A Câmara dos Deputados aprovou a Medida Provisória 1317/25, que transforma a Autoridade Nacional de Proteção de Dados em Agência Nacional de Proteção de Dados (AGPD) e cria o cargo de especialista em regulação de proteção de dados. O texto será enviado ao Senado.
De acordo com a MP, a nova autarquia de natureza especial será vinculada ao Ministério da Justiça e Segurança Pública, com autonomia funcional, técnica, decisória, administrativa e financeira e patrimônio próprio. A MP também cria um órgão de auditoria na estrutura da atual autoridade, agora transferida para a agência.
Relatada pelo senador Alessandro Vieira (MDB-SE) na comissão mista, a medida foi aprovada no Plenário da Câmara nesta segunda-feira (9) sem mudanças no mérito.
Formação específica
Segundo o texto aprovado, o cargo efetivo de especialista será preenchido por concurso público, com exigência de formação específica. O cargo foi criado pela transformação de cargos vagos de agente administrativo, de nível intermediário, da carreira da previdência, da saúde e do trabalho.
São 797 cargos vagos transformados em 200 cargos vagos de especialista. Com sobras orçamentárias dessa transformação, são criados 18 cargos de livre provimento: 4 cargos em comissão do Executivo (CCE) e 14 funções comissionadas do Executivo.
No entanto, o preenchimento dos cargos dependerá de autorização orçamentária. Atuais servidores em atividade no âmbito da autoridade nacional poderão permanecer na agência sem nova autorização de seu órgão de origem.
Além disso, a MP prorroga por mais dois anos (de 31 de dezembro de 2026 para 31 de dezembro de 2028) a data limite até a qual a requisição de servidores será irrecusável para a ANPD.
Atribuições
As atribuições dos cargos de especialistas definidas pela MP são as atividades especializadas de regulação, inspeção, fiscalização e controle de proteção dos dados pessoais, implementação de políticas e realização de estudos e pesquisas ligados a essas atividades.
Direitos difusos
A MP 1317/25 atualiza ainda a lei que criou o Conselho Federal Gestor do Fundo de Defesa de Direitos Difusos (CFDD) para gerir os recursos desse fundo. O conselho faz parte do Ministério da Justiça e da Segurança Pública e hoje tem dez representantes de diversos órgãos governamentais.
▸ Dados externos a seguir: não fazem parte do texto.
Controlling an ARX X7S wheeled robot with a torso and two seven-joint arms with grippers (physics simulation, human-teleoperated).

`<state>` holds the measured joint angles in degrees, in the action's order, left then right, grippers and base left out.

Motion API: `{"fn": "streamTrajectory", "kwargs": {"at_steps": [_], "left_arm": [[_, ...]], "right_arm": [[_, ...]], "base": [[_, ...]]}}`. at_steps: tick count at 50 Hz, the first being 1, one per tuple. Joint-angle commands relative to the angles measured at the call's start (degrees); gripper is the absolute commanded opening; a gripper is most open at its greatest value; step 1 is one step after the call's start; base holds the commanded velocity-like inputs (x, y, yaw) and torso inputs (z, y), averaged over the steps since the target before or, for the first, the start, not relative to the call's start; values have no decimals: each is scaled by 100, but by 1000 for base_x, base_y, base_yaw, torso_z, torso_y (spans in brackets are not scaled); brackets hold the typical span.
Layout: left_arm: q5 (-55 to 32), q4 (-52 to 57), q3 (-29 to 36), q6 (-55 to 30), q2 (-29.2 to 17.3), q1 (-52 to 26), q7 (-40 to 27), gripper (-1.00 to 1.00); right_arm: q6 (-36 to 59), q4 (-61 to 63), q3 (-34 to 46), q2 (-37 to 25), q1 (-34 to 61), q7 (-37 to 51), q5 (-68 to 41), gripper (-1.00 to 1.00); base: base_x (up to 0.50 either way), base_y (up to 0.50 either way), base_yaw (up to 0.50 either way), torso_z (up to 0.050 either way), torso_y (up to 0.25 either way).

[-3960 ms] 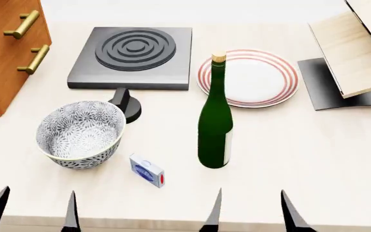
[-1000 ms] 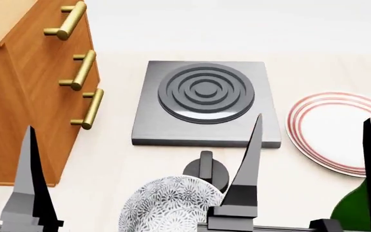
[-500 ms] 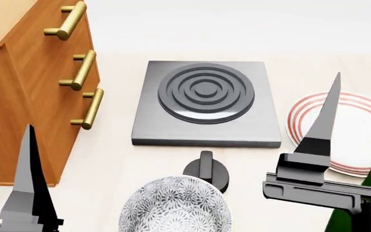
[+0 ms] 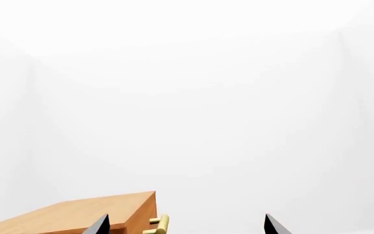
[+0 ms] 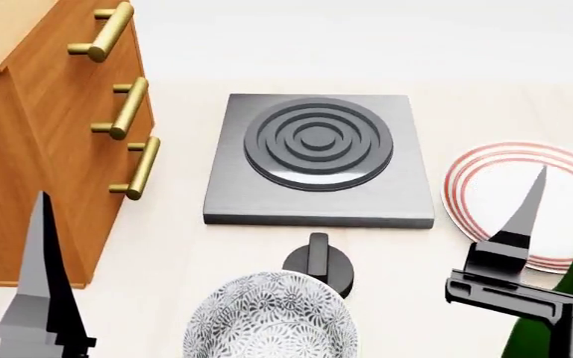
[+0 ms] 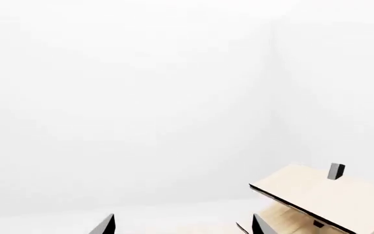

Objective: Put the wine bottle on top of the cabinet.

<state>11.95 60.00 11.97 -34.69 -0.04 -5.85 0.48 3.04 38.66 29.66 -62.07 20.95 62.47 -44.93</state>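
Landmark: the hot plate, a dark grey square slab with raised concentric rings, lying flat on the pale tabletop.
Wine bottle: standing on the tabletop at the head view's lower right corner, nearer the robot than the hot plate and off to its right; only the cork, neck and part of the green shoulder show.
Cabinet: left of the hot plate and apart from it, reddish-brown with three brass bar handles on the front facing the hot plate; its lighter top shows at the upper left corner. In the left wrist view its top and one handle appear low in the frame.
Plate: white with red rings on the rim, right of the hot plate and just beside it, partly hidden by the right arm.
Knob: black, just in front of the hot plate's near edge.
Bowl: patterned grey and white, nearer the robot than the knob and overlapping it in view.
Right gripper: fingers spread apart with nothing between them; in the head view one finger rises in front of the plate, beside the bottle's neck and not touching it.
Left gripper: fingers parted and empty; one finger shows in front of the cabinet's lower corner.
Rack: pale wood boards, seen only in the right wrist view.
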Motion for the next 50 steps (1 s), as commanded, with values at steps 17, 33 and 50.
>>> {"fn": "streamTrajectory", "kwargs": {"at_steps": [17, 33, 50], "left_arm": [[-108, 0, -127, 51, 0, 63, -45, 100], [-130, 0, -151, 1, 0, 30, -35, 100], [-109, 0, -145, 2, 0, 29, -22, 100]], "right_arm": [[-513, -1505, 229, 581, -502, -494, 266, 100], [-140, -2052, 342, 883, 50, -878, 202, 100], [-176, -2475, 367, 1083, 125, -1118, 156, 100]], "base": [[0, 0, 0, 0, 0], [0, 0, 0, 0, 0], [0, 0, 0, 0, 0]]}}
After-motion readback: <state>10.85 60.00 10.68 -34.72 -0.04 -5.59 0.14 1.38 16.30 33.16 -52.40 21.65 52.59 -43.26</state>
O fundo foi criado pela Lei 7.347/85 para reparar danos causados ao meio ambiente, ao consumidor, a bens e direitos de valor artístico, estético, histórico, turístico, paisagístico, por infração à ordem econômica e a outros interesses difusos e coletivos.
Proteção às crianças
No debate em Plenário, o líder do PT, deputado Pedro Uczai (SC), afirmou que a MP constitui agência com autonomia para fiscalizar os dados dos brasileiros e acolhe o ECA Digital para proteger crianças e adolescentes. O Estatuto Digital da Criança e do Adolescente, instituído pela Lei 15.211/25 , estabelece medidas para a proteção de crianças e adolescentes no ambiente digital.
O deputado Bohn Gass (PT-RS) afirmou que é fundamental ter uma agência para regulamentar a proteção de dados e evitar desinformação e malversação sobre dados das big techs (as grandes empresas de tecnologia, como Meta e Google).
Para a deputada Jandira Feghali (PCdoB-RJ), vice-líder do governo, quem controla os dados dos brasileiros atualmente são as big techs. "Querem criar uma pecha de cerceamento de liberdade de expressão em uma agência de proteção de dados. Isso é ridículo", afirmou.
Porém, o líder da oposição, deputado Cabo Gilberto Silva (PL-PB), disse que a medida vai fortalecer o "braço interventor" do Estado na internet, criar elite burocrática e altos salários. "Eu até concordaria com uma medida provisória com este texto se fosse um governo sério, que tivesse responsabilidade e que não quisesse censurar rede social a todo momento", declarou.
Para a deputada Adriana Ventura (Novo-SP), o projeto expande o aparato estatal e vai na contramão da eficiência e da austeridade fiscal. "A gente fica, de novo preso, em mais burocracia, mais custo regulatório e, para variar, não tem avaliação prévia de impacto regulatório", disse.